Sono poi proposte, sub specie di violazione di norme di diritto, censure inerenti alla valutazione delle risultanze probatorie neppure sussumibili nella cornice dell’art. 360 c.p.c., comma 1, n. 5, come riformulato dal D.L. 22 giugno 2012, n. 83, art. 54 conv. in L. 7 agosto 2012, n. 134, il quale ha introdotto nell’ordinamento un vizio specifico denunciabile per cassazione, relativo all’omesso esame di un fatto storico, principale o secondario, la cui esistenza risulti dal testo della sentenza o dagli atti processuali, che abbia costituito oggetto di discussione tra le parti e abbia carattere decisivo (vale a dire che, se esaminato, avrebbe determinato un esito diverso della controversia). Di tal che, l’omesso esame di elementi istruttori non integra, di per sè, il vizio di omesso esame di un fatto decisivo qualora il fatto storico, rilevante in causa, sia stato comunque preso in considerazione dal giudice, ancorchè la sentenza non abbia dato conto di tutte le risultanze probatorie (Cass. Sez. U, 07/04/2014, n. 8053).

Il quinto motivo di ricorso contiene, infine, svariati riferimenti a questioni di fatto di cui non vi è cenno nella sentenza impugnata (comunque postulanti indagini ed accertamenti non compiuti dai giudici di merito e non eseguibili nel procedimento di cassazione), nè sono denunciate in sede di legittimità sotto il profilo dell’omessa pronuncia da parte della Corte di Milano rispetto al thema decidendum ad essa devoluto in forza di specifici motivi di appello ex art. 342 c.p.c. Il ricorrente per cassazione, che, come nella specie, proponga questioni che implicano accertamenti di fatto e delle quali non si faccia menzione alcuna nella sentenza impugnata, ha tuttavia l’onere (nella specie inosservato), al fine di evitare una statuizione di inammissibilità per novità della censura, agli effetti dell’art. 366 c.p.c., comma 1, nn. 4 e 6, non solo di allegare l’avvenuta deduzione delle questioni dinanzi al giudice di merito, ma anche di indicare in quale atto del giudizio precedente lo abbia fatto (e cioè di specificare il “dato”, testuale o extratestuale, da cui essa risulti devoluta, nonchè il “come” e il “quando” tali questioni siano stata oggetto di discussione processuale tra le parti), onde dar modo alla Corte di cassazione di controllare “ex actis” la veridicità di tale asserzione, prima di esaminare nel merito le questioni stesse.

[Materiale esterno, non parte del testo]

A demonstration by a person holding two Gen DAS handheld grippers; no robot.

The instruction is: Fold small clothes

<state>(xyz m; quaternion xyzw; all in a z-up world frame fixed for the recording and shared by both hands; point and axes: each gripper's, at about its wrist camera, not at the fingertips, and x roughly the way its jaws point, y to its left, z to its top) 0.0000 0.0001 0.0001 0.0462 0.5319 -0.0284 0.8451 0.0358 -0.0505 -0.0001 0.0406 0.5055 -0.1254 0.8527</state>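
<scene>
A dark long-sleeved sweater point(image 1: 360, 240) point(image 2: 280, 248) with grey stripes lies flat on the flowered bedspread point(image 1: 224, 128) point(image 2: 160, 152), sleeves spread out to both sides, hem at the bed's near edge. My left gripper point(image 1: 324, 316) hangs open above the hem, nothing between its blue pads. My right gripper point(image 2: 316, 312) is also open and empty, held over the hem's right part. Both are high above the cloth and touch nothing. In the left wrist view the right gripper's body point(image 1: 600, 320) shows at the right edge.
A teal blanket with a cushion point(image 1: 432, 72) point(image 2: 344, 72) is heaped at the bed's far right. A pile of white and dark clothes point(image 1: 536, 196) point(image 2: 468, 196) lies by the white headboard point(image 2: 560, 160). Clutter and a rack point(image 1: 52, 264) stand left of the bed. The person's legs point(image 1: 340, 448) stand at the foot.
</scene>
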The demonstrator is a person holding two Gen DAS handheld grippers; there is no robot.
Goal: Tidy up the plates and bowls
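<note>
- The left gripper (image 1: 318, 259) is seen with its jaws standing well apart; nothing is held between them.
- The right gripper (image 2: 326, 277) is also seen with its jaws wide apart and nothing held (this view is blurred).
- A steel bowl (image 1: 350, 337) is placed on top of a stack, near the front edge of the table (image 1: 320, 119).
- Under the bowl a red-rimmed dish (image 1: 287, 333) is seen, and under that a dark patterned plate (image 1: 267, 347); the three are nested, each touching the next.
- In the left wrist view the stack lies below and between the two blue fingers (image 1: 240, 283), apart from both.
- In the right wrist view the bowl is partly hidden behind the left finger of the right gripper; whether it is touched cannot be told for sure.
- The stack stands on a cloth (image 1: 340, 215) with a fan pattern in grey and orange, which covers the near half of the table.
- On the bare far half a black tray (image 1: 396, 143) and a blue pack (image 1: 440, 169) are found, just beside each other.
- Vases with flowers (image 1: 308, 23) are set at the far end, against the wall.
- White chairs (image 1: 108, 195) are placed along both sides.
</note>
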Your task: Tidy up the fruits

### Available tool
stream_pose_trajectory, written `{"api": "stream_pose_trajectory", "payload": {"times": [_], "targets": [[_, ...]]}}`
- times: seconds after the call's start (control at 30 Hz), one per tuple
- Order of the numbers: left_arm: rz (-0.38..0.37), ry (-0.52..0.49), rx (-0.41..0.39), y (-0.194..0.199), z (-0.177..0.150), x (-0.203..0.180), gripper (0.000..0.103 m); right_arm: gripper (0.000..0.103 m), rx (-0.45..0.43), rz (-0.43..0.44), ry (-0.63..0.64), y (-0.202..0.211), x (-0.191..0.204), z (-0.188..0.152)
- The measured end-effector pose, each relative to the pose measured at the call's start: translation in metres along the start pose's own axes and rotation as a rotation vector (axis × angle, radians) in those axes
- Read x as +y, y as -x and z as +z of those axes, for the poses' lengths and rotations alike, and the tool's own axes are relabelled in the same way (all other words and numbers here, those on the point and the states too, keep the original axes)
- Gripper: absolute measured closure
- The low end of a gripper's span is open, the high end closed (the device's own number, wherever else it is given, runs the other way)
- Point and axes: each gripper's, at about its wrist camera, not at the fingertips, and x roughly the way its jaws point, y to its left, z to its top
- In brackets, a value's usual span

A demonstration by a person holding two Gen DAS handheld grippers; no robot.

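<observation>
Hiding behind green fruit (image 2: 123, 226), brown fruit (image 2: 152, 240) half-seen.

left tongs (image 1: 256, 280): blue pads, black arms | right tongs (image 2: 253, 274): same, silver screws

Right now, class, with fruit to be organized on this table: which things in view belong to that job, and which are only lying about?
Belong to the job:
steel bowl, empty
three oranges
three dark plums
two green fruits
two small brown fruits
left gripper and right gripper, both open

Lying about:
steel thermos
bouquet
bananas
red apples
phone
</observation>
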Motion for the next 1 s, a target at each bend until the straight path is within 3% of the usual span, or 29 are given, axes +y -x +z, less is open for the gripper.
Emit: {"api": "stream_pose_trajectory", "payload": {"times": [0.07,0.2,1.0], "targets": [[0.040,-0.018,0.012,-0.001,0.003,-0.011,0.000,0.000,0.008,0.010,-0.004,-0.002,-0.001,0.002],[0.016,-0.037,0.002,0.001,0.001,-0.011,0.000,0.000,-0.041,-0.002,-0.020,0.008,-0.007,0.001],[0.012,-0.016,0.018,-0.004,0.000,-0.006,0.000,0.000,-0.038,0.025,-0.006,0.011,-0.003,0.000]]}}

9. Il ricorso va perciò rigettato e le spese del giudizio di cassazione, liquidate in dispositivo, vengono regolate secondo soccombenza in favore delle controricorrenti.

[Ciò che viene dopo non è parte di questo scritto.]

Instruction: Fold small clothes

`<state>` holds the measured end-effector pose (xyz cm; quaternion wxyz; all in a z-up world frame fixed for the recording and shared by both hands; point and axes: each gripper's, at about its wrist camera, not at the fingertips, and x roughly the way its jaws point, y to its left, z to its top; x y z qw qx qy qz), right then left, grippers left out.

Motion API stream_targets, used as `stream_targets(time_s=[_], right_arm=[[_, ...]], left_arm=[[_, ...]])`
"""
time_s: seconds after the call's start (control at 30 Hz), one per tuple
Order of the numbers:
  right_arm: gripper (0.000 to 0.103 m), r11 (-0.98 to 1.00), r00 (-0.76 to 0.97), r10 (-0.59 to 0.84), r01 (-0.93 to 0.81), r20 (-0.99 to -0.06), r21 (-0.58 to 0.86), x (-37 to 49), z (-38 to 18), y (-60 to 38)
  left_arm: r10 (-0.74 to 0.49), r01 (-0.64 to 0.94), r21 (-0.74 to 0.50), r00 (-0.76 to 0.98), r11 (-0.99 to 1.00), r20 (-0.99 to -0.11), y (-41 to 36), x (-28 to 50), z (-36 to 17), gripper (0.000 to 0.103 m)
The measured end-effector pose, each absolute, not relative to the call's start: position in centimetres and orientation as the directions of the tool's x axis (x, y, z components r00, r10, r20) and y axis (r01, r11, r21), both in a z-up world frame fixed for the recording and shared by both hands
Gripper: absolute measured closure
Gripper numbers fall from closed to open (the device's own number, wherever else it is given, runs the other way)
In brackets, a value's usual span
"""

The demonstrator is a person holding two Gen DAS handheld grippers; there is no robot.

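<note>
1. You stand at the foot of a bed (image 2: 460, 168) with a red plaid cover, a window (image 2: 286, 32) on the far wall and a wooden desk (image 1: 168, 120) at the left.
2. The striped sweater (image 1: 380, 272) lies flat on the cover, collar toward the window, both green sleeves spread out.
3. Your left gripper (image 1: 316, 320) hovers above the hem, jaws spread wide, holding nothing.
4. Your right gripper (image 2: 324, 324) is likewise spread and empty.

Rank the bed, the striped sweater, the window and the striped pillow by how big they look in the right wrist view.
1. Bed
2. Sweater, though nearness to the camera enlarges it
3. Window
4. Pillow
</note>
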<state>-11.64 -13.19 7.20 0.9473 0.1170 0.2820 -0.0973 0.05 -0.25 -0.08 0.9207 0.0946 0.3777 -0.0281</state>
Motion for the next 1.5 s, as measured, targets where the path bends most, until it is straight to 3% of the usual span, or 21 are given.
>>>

Sussistono i presupposti processuali per il versamento – ai sensi del D.P.R. n. 115 del 2002, art. 13, comma 1 quater – da parte del ricorrente, di un ulteriore importo a titolo di contributo unificato pari a quello previsto per l’impugnazione, se dovuto.

PQM

La Corte rigetta il ricorso e condanna il ricorrente a rimborsare alle controricorrenti le spese sostenute nel giudizio di cassazione, che liquida in complessivi Euro, 7.700,00, di cui Euro 200,00 per esborsi, oltre a spese generali e ad accessori di legge.

Ai sensi del D.P.R. n. 115 del 2002, art. 13, comma 1 quater, dà atto della sussistenza dei presupposti processuali per il versamento, da parte del ricorrente, di un ulteriore importo a titolo di contributo unificato pari a quello previsto per il ricorso principale, a norma dello stesso art. 13, comma 1 bis se dovuto.

Così deciso in Roma, nella camera di consiglio della sezione Seconda civile della Corte Suprema di Cassazione, il 16 dicembre 2020.